WHAT YOU HAVE TO DO: Once the line containing "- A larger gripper" is found in the entries below, reproduce it and every line after it, stopping at and including the line containing "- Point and"; reproduce nothing else, and keep each line exact.

——

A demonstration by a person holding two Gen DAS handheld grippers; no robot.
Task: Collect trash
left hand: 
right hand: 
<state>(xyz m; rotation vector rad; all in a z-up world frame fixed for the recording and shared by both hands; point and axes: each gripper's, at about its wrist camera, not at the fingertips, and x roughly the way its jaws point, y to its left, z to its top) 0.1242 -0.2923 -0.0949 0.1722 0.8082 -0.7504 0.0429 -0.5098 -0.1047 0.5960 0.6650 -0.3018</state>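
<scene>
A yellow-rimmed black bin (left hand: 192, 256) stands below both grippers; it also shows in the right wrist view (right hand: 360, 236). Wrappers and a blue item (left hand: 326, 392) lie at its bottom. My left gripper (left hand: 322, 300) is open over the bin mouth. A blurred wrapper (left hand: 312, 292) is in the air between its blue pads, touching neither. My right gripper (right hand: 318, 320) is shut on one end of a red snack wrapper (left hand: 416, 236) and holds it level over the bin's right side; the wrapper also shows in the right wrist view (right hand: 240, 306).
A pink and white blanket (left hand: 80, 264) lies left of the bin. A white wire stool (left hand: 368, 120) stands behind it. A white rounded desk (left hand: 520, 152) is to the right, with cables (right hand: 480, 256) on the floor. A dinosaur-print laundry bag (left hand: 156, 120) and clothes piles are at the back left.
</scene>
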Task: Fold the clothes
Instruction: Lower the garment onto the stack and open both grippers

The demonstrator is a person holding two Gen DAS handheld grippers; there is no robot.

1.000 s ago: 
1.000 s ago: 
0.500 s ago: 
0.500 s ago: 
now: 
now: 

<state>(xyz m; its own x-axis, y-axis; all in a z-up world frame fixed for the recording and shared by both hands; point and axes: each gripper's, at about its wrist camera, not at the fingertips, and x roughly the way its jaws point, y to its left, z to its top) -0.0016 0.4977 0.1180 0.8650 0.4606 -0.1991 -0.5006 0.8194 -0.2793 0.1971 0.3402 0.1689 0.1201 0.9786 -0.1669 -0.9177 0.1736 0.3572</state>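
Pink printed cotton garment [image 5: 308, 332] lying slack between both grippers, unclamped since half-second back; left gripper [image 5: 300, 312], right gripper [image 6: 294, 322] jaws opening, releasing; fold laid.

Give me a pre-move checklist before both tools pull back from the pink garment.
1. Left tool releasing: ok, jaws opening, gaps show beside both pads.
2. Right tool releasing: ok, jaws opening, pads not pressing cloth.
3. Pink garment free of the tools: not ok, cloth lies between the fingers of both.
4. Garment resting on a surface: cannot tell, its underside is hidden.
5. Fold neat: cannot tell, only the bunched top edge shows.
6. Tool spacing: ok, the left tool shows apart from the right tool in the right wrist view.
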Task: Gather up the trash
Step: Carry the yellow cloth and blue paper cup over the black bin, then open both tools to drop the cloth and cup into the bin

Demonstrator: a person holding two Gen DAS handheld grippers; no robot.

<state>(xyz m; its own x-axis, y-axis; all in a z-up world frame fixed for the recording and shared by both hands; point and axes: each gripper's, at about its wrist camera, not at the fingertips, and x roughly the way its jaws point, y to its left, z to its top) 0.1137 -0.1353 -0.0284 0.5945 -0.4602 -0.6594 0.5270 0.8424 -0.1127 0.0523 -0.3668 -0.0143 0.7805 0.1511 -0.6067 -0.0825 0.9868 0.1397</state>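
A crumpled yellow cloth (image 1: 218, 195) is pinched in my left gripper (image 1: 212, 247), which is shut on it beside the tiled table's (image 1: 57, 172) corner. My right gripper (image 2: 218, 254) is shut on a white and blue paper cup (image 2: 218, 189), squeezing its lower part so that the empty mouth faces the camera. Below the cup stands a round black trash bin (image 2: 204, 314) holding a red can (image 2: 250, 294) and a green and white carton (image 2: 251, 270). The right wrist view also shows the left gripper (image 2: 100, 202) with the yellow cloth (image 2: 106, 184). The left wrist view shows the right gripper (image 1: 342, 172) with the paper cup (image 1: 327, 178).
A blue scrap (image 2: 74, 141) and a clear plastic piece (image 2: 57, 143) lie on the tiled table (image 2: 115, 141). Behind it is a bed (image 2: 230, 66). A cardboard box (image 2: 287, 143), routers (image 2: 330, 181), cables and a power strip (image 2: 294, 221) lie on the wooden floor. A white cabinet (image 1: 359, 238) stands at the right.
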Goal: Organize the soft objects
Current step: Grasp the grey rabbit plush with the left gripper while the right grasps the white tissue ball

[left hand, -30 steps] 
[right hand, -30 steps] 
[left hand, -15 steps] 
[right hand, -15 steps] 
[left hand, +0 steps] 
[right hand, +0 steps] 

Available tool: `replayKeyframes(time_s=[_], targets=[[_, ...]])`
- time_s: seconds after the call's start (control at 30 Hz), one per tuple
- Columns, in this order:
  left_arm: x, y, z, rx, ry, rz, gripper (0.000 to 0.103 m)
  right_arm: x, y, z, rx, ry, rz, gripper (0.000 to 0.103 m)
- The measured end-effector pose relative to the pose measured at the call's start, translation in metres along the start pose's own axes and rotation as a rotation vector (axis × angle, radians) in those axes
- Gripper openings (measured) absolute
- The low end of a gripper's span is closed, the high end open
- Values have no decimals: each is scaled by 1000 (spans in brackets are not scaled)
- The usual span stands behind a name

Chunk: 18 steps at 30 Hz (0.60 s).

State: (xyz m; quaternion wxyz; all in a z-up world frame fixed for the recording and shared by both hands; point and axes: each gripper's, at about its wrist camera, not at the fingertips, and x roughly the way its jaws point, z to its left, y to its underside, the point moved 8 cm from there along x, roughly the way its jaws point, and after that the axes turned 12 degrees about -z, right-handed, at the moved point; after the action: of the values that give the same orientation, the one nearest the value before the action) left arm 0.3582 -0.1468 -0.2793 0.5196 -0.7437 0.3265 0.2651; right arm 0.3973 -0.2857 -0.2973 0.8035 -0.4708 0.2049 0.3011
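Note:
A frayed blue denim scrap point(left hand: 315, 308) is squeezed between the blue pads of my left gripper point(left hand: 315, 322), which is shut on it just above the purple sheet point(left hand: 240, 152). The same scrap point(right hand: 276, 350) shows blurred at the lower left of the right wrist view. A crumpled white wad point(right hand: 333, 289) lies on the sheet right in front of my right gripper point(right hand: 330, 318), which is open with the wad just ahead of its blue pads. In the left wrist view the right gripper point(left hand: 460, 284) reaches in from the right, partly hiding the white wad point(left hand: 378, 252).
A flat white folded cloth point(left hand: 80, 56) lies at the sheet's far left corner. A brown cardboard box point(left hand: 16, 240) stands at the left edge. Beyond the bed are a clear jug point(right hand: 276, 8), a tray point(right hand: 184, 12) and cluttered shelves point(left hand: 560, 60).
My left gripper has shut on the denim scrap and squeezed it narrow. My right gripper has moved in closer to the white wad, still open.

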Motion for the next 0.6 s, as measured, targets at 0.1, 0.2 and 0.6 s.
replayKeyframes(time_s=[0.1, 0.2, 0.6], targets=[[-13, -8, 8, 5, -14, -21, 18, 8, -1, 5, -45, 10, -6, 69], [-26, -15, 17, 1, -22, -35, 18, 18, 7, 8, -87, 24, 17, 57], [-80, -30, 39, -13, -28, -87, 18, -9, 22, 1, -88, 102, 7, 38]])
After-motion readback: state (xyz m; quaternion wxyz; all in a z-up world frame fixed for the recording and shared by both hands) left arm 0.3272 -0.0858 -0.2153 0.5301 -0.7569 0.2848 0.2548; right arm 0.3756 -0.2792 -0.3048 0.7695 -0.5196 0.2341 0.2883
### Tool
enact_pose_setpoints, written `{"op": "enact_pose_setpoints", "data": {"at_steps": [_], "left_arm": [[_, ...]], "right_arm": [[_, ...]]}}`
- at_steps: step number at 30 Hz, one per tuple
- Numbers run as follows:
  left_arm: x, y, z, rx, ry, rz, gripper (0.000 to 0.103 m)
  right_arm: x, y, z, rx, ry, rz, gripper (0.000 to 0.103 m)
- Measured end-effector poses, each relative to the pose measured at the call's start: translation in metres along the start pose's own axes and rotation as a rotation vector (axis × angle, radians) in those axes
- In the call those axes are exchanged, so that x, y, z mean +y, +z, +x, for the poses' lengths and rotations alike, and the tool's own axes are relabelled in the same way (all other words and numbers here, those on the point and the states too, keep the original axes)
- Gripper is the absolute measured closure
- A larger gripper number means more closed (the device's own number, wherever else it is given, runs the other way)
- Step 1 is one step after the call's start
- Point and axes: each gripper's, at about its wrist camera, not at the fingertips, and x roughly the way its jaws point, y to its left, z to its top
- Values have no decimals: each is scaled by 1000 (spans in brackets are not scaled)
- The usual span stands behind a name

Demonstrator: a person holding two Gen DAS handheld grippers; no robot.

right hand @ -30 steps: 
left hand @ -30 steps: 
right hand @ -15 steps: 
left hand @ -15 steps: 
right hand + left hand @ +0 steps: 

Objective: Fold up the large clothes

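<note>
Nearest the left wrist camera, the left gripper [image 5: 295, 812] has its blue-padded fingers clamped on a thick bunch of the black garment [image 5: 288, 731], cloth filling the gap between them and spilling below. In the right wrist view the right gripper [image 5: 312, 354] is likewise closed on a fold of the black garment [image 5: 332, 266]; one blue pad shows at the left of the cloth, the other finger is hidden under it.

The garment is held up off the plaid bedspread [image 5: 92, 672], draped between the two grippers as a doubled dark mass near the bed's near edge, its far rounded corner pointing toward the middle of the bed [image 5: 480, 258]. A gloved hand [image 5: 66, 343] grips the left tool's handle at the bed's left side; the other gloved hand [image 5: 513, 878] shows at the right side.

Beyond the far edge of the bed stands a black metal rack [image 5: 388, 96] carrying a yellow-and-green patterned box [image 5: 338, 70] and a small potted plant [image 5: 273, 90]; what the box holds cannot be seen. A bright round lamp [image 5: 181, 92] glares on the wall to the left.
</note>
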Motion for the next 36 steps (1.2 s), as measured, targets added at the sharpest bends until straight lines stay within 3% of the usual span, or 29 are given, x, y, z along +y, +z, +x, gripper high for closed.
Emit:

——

YOUR RESPONSE:
- A larger gripper number means more closed (the device's own number, wherever else it is given, runs the other way)
- Step 1 is one step after the call's start
- Point and axes: each gripper's, at about its wrist camera, not at the fingertips, and x roughly the way its jaws point, y to its left, z to its top

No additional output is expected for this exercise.